As you well know, hot, dry days are just an inescapable part of summer. Many lawns seem to bake in the heat. But, look around and you'll see one or two in the neighborhood that look as green as can be. You can help your lawn look just as great in the heat if you do 4 things:
Water deeply but infrequently
Reseed with a more heat-tolerant grass seed
Within 6-8 weeks of feeding, microbes in the soil process most of the nutrients in the ground for your lawn to absorb. So you need to replenish these nutrients by fertilizing. A well-fed lawn grows in thick, crowding out weeds and cooling the soil, which helps it handle the heat. Also, if you feed your lawn with Scotts® Turf Builder® with 2% Iron, you don't have to worry about the temperature. However, if your lawn has gone dormant, hold off on feeding until rain revives it.
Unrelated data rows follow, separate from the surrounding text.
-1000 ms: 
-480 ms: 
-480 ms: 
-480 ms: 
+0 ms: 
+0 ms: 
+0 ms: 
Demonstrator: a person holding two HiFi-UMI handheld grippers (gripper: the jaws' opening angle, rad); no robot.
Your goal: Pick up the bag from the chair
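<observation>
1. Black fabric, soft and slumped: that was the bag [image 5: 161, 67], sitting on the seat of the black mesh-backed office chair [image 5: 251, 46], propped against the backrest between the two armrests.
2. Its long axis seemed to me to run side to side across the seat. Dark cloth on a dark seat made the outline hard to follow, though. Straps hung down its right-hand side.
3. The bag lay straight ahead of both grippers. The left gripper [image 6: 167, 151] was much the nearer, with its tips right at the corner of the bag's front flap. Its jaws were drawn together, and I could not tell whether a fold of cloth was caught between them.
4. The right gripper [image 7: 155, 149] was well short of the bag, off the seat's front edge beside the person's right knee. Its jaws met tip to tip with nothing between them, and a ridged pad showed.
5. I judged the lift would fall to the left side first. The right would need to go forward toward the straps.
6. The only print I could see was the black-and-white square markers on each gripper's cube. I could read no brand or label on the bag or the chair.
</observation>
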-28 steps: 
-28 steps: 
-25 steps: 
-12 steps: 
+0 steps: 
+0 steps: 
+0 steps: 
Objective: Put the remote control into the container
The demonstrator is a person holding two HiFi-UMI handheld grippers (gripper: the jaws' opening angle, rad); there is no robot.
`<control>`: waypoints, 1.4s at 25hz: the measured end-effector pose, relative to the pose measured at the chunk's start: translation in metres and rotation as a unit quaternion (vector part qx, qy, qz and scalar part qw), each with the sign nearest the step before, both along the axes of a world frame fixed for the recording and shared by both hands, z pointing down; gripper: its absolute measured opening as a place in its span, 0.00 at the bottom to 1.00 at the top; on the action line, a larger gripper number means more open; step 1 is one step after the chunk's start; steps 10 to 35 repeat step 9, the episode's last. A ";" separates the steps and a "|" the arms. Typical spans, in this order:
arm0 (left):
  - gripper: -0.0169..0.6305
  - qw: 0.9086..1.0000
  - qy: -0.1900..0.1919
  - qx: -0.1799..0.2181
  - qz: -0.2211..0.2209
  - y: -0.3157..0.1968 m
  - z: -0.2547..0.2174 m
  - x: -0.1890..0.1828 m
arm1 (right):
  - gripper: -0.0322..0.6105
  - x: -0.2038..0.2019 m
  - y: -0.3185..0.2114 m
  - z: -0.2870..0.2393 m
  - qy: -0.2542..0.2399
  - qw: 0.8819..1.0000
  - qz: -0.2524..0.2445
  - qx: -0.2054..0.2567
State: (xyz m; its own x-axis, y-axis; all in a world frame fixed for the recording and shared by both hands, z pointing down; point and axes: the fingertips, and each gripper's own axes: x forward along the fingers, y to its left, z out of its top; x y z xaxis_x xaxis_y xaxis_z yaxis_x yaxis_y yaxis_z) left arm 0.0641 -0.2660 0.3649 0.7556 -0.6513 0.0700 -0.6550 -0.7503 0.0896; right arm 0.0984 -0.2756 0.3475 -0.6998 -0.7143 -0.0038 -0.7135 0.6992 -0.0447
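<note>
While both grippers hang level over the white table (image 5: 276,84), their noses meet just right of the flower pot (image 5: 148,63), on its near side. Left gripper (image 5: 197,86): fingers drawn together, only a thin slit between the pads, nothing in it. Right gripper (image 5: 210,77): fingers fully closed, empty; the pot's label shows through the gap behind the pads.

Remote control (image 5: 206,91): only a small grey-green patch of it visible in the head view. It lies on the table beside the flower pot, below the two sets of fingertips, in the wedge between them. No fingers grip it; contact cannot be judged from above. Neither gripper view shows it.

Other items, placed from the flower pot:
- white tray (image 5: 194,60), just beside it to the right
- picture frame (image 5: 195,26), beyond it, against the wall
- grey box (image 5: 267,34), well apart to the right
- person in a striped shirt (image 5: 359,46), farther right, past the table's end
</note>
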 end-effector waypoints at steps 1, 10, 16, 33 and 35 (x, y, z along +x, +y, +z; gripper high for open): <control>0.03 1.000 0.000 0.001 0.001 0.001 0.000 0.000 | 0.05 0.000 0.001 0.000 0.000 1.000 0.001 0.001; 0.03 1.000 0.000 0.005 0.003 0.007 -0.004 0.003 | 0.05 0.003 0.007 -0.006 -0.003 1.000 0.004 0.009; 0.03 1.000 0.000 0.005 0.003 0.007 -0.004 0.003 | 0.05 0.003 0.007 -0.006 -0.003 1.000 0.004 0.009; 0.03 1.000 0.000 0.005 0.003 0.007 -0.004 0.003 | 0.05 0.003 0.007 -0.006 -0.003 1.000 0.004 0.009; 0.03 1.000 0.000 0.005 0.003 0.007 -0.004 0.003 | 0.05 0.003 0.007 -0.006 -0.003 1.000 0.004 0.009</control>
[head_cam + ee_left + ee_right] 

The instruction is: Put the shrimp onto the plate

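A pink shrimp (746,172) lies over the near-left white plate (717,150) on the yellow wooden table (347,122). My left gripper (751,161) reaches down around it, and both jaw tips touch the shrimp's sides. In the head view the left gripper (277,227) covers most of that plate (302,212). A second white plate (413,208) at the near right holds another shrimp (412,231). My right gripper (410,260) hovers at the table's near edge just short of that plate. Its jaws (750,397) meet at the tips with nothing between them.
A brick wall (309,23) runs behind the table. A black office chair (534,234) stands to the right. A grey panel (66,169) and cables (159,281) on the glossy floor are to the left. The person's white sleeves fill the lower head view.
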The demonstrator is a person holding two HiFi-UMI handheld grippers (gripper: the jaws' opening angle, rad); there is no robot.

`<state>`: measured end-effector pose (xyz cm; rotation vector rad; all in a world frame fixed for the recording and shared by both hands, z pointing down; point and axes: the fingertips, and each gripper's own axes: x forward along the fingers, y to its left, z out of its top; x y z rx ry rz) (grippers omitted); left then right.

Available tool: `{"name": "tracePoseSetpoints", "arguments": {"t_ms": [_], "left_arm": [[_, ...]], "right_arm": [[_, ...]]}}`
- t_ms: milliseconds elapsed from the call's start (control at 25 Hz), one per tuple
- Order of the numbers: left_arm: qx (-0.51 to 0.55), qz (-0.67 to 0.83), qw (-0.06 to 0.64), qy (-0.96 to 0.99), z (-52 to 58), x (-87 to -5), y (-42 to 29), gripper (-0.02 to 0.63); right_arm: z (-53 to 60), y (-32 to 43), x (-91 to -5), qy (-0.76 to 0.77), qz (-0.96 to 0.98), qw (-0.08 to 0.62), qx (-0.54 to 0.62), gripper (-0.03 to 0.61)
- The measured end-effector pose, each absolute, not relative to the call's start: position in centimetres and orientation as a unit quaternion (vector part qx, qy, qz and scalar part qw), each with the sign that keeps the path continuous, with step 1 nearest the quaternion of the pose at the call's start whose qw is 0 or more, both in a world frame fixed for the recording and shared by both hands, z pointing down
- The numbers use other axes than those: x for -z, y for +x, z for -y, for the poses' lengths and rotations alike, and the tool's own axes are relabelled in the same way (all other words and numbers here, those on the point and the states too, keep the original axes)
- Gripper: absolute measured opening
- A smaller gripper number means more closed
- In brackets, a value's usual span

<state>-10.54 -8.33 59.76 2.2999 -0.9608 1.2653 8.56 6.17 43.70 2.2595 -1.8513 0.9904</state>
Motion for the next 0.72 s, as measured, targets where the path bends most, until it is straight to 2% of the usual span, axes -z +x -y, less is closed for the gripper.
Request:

If you cut your grass short, you're short-changing your lawn. Longer grass allows the growth of longer roots, which can reach down for moisture even on hot, dry days. Just set your mower on one of the highest settings. You'll be surprised what a difference this simple step can make.
If your grass has been cut short all season, you're going to have to water frequently. But even longer grass needs moisture. So if you choose to water during a dry spell, be sure to water deeply but infrequently. Frequent, shallow watering encourages grass to grow short roots, causing the grass to stress out during droughts. But an inch of water a week serves as a good rule of thumb for keeping your lawn green during the hot summer. Just be sure to water as early as possible in the morning to help reduce wasteful evaporation.
Older lawns may have grass varieties that just can't handle the heat. The grass may grow in bunches or have thick, ugly blades. Also, a hot summer can leave bare spots and thin areas around the lawn. New grass varieties have been developed to be able to handle scorching heat and still look good. Grasses such as Scotts® Turf Builder® Heat Tolerant Blue Mix contains Scotts® exclusive Thermal Blue Kentucky Bluegrass, which stays green even in scorching heat and drought and aggressively spreads to fill in bare spots. With cool-season grasses, it's best to reseed in fall or early spring. Those times are when conditions are optimal for grass growth.